The company is keen to highlight its green credentials in the face of growing interest in environmental issues among businesses and more stringent environmental legislation.

HP outlined the concepts being investigated as part of the unveiling of its Sustainable IT Ecosystem Lab this week. The lab, jointly located in Bristol and HP's head office in Palo Alto, California, has been created to develop environmentally friendly products for the future.

Although HP will not make a decision until June on which concepts it will pursue, the company is currently considering a range of possibilities. Among them are:

  • The expansion of digital printing, particularly among publishers. Instead of media companies publishing their own newspapers, files would be transferred electronically to newsagents, who would print them for customers on an on-demand basis, theoretically reducing the quantity of wasted newspaper stock significantly
  • Advertising hoardings made from electronic paper. This would enable adverts to be downloaded, rather than pasted using paper and glue
  • Swapping out copper for fibre within PCs, using a process called "nanophotonic interconnect". Although unproven, the theory is that, with spiralling copper prices, fibre might provide cheaper, more power-efficient components
  • Laptop screens which provide visibility using only natural light, saving on power usage. Technology similar to this is already incorporated in the One Laptop per Child project's XO laptop, designed for viewing in bright sunshine

Many of these technologies may never see the light of day, but HP is keen to pin down the concepts which could become commercial reality.

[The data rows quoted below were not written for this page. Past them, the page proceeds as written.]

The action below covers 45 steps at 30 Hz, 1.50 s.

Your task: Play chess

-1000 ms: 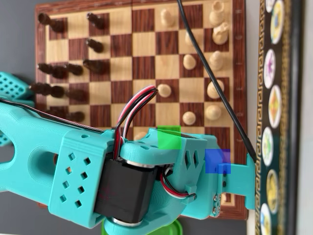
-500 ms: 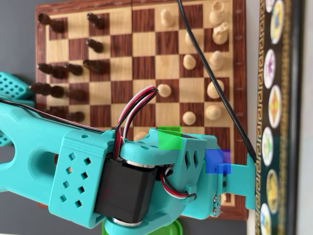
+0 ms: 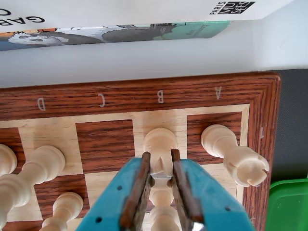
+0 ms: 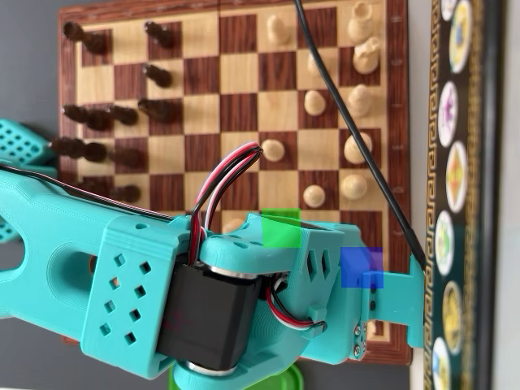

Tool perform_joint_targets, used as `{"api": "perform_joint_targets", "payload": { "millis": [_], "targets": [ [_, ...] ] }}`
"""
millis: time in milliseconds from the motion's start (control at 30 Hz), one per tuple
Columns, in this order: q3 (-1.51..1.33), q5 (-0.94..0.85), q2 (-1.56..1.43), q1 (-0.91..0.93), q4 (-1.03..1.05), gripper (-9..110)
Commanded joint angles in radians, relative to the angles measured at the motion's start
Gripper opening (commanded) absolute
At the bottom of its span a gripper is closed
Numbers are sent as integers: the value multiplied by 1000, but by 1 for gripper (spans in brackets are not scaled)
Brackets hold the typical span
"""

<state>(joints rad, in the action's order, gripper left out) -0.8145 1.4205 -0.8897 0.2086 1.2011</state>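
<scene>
In the wrist view my gripper (image 3: 160, 155) is shut on a white chess piece (image 3: 160, 139) that stands in the B file near the board's edge, with both brown pads pressing its sides. A white rook (image 3: 236, 156) stands in the A corner to its right. More white pieces (image 3: 41, 166) stand to the left. In the overhead view the teal arm (image 4: 244, 301) covers the lower right part of the wooden chessboard (image 4: 231, 36) and hides the jaws and the held piece. Dark pieces (image 4: 106, 122) are on the left, white pieces (image 4: 355, 150) on the right.
A printed box (image 3: 120, 29) lies just beyond the board's lettered rim. A green container (image 3: 288, 207) sits off the board's corner. In the overhead view a dark box with round emblems (image 4: 455, 162) runs along the right, and a black cable (image 4: 357, 138) crosses the board.
</scene>
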Motion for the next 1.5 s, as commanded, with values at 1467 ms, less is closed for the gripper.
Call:
{"api": "perform_joint_targets", "payload": {
  "millis": [1467],
  "targets": [
    [-262,5,-410,-51,-2,3]
  ]
}}
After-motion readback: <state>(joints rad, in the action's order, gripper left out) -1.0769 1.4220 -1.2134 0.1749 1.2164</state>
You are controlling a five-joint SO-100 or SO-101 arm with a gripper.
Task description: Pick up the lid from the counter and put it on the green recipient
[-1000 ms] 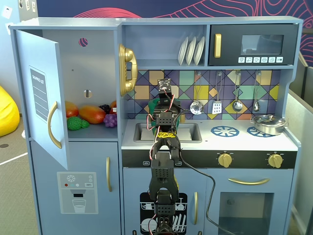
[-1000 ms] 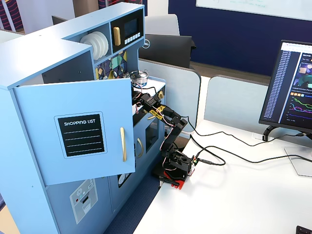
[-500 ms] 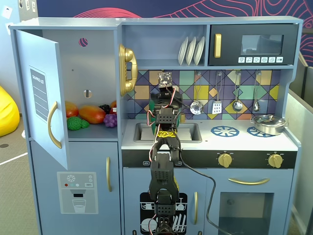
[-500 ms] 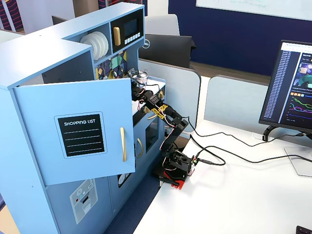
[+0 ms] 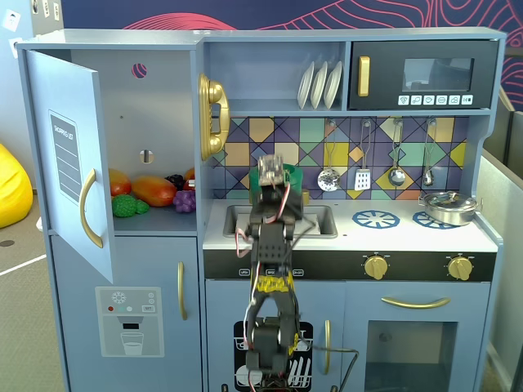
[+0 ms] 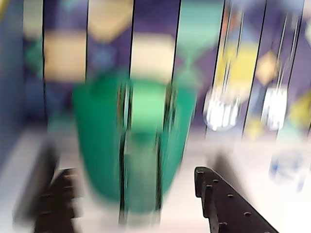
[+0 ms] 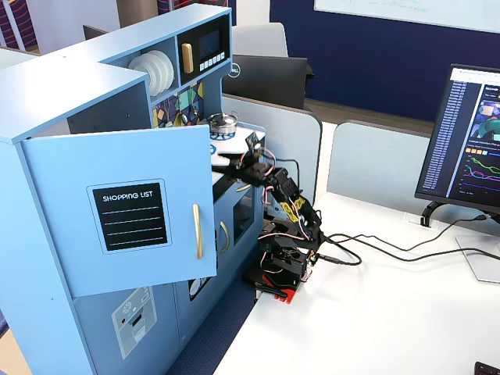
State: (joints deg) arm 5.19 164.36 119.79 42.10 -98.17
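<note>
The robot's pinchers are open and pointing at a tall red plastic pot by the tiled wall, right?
Almost. The pot is not red: the wrist view, though blurred, shows a tall dark green plastic pot with a lighter green strip down its front. The rest holds: the gripper has its two dark fingers spread apart, pointing at that pot in front of the colourful tiled wall.

my arm (image 5: 272,269) rose in front of the toy kitchen, reaching up over the sink (image 5: 282,219). behind my wrist, at the back of the sink, only slivers of the green recipient (image 5: 299,181) showed. my gripper was hidden by my own wrist, so its state couldn't be told. right of the sink sat two blue burner rings (image 5: 375,218), and a silver pot (image 5: 448,207) covered the farther one.
</note>
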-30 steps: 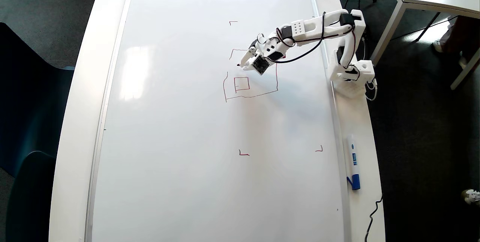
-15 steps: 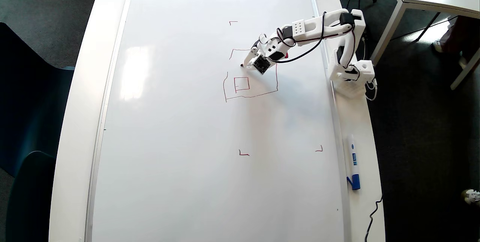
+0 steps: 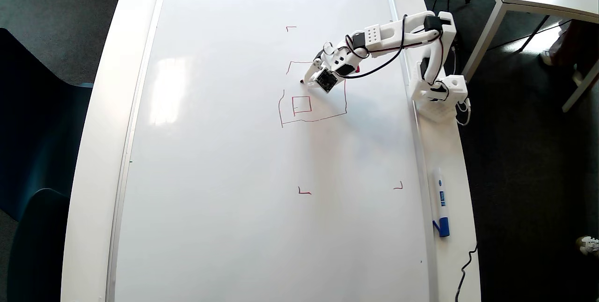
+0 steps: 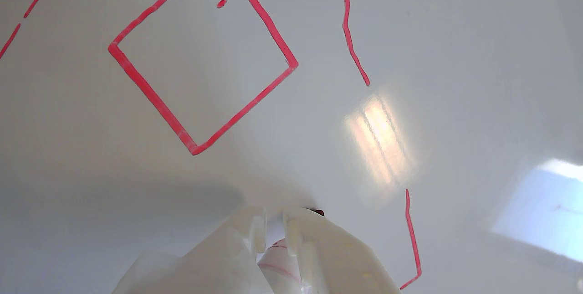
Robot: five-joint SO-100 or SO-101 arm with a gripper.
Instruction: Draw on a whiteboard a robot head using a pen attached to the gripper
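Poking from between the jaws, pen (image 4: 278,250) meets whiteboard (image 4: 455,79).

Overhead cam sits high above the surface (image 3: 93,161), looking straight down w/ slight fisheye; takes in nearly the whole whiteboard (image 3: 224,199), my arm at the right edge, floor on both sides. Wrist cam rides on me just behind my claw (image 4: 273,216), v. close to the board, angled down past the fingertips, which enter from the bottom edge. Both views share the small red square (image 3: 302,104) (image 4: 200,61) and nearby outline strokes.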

Chris Preist, UK head of HP's Sustainable IT Ecosystem Lab, said: "These [concepts] are not yet at product level, but there are some interesting prototypes. What we are focusing on is how can we make computers and IT systems more efficient."

Other work which Preist's team is undertaking includes:

  • The development of gas and electricity meters with a web interface, so users can analyse their energy usage
  • Reducing distribution inefficiencies by enabling better communications between modes of transport
  • "Dematerialisation" — the replacement of physical materials with digital where possible
  • Resource collaboration — for example, having pools of cars which users could book and hire as needed, using the web
  • Collaborative working, including videoconferencing. HP has invested millions in its high-end Halo Collaboration Studio videoconferencing system. Halo utilises screens big enough to portray meeting participants in life-sized images, and sells for hundreds of thousands of pounds

"We'll be announcing in June which [concepts] we'll place our bets on," said Preist.

The groundwork for the Sustainable IT Ecosystem Lab was set in place in March, when HP restructured its R&D division, HP Labs, to focus in greater detail on fewer projects. As part of that initiative, the company set up 23 labs across the globe, focusing on "information explosion", dynamic cloud services, content transformation and intelligent infrastructure, as well as sustainability.

HP has also identified an immediate problem around pursuing a green agenda: namely, the potential for a clash between IT departments and facilities teams. While IT departments aim to make workers more productive by utilising more powerful servers and PCs, that goal conflicts with the requirements of facilities departments, which usually pay the energy bills.

That situation will soon be addressed by the wider business need to save costs in the datacentre, claimed Jerome Riboulon, HP's sales manager for power and cooling. "IT and facilities have opposite goals," he said. "What will push them in the end [to speak to each other] is the financial question. We will see a big transition." Riboulon added that Barclays, a HP customer that owns among the largest datacentre facilities in the UK, had "forced" its IT and facilities team to speak to each other.

HP also warned that rising power requirements will force some businesses to consider relocating their datacentres. Many datacentres in the City of London are facing "really critical" shortages of power, Riboulon said, and some were being relocated as far away as Norway, which offers wind energy, and Iceland, which offers geothermal energy. BT has located one of its datacentres on the west coast of Scotland to take advantage of the cooler conditions, HP added.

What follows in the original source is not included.